Michael's argument around third party maintenance is equally questionable. Having signaled that the BusinessSuite is now, for all intents and purposes, on life support, I anticipate this will have the exact opposite effect for those many customers who are in 'steady state.' Why would they continue paying 22% and up for maintaining a system that may well have legs, but does not need enhancing? Put in stark terms, customers who are buying SAP now for the first time will have effectively paid for it three times by 2020. How can that truly be good for them? Why would they not consider a third party, especially if that carves out a large chunk of maintenance cost? Why for that matter would they not consider a cloud solution if that chops out cost and even if it means a re-implementation?
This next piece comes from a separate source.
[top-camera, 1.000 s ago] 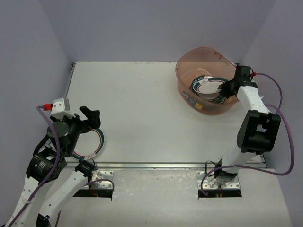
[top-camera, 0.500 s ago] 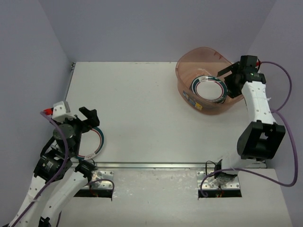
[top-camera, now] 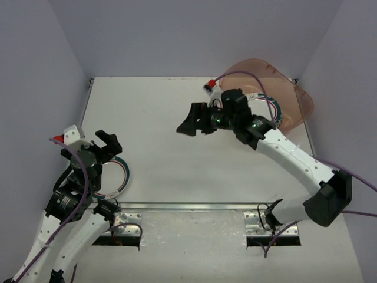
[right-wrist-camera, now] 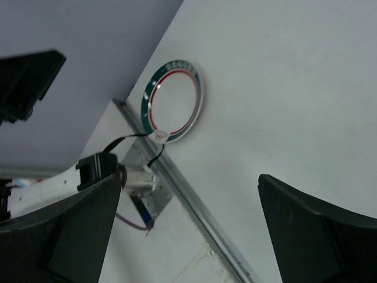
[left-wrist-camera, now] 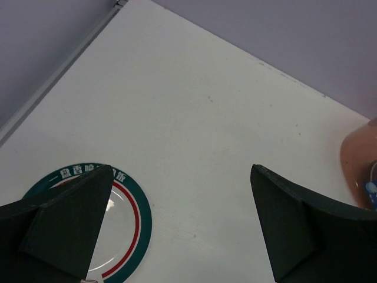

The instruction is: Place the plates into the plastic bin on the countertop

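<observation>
Seemingly Chinese white characters (left-wrist-camera: pixel 88 171), illegible, along the teal-rimmed plate (left-wrist-camera: pixel 126 230).

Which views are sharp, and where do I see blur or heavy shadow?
Top external: even soft light, faint shadows on the countertop. Left wrist: fingers of the left hand dark and soft-edged, the teal-rimmed plate sharp. Right wrist: fingers of the right hand dark, blurred; that plate small but clear.
</observation>
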Tool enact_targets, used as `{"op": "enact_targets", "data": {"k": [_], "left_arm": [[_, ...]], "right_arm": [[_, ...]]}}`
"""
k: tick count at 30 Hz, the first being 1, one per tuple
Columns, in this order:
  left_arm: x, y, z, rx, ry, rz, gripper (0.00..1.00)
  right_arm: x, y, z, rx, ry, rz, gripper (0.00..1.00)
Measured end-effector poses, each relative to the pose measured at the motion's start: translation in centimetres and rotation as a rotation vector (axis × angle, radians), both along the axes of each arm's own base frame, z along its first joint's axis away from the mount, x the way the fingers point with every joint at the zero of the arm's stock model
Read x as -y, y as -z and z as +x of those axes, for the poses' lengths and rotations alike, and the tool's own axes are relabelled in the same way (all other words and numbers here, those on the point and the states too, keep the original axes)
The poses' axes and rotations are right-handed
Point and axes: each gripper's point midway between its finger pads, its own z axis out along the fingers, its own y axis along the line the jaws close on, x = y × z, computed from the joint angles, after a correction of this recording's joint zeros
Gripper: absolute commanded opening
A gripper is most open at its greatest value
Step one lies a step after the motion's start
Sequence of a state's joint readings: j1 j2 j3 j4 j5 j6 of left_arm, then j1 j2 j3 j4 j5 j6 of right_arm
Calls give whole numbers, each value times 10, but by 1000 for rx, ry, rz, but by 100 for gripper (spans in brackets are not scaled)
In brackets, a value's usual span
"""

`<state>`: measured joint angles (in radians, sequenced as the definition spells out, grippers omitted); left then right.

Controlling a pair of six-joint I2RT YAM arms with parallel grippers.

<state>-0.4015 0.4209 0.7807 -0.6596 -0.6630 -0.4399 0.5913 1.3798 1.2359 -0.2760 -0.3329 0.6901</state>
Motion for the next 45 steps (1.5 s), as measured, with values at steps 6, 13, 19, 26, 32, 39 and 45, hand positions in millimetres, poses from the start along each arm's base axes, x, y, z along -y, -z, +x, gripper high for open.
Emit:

The days when you could argue lock-in inevitability are over for CRM, HR and soon analytics. The only systems of record where the cloud players will have genuine challenges are likely to be in the CFOs office and shop floor MRP. Even in finance I see plenty of signs that the opposite is happening. In MRP, Plex Systems continues to draw admirers. And let's not forget the emerging Kenandy.

In the on-premises world, Oracle has managed to get Fusion out the door. Whatever misgivings there may be about the solution's levels of integration, it is new where SAP BusinessSuite is not. For those businesses that want 'new' but don't want cloud, Fusion represents an alternative. SAP sees things the other way, believing its claimed superiority in functionality is more attractive to buyers. I'm not placing any bets on that any time soon but I throw this argument in to illustrate the nature of the competitive landscape.

The argument about release cycles has merit. Getting customers used to a different release cadence has many advantages for buyers and in particular less time to wait for functionality. But again, there is no guarantee that will serve as the friendly lock-in that customers are prepared to pay for over and over again. And especially if what is delivered represents small incremental value as Jon implies.

At the last SAPPHIRE, one of the main things on the minds of DSAG, the German SAP user group was the business of extracting value from SAP investments. I am not convinced that welcome though this move may be in some circles, that there is enough to keep SAP customers loyal for the next 10-11 years. That's the amount of time Salesforce.com has been around. Look what's happened in CRM over that period? Does SAP think that in the next 10-11 years we won't see more seismic shifts in the business applications landscape? Of course not.

Good for SAP? Yes. Good for customers? I'm not buying that. But it provides a useful talking point with customers going into the upcoming SAPPHIRE/TechEd in Madrid next month.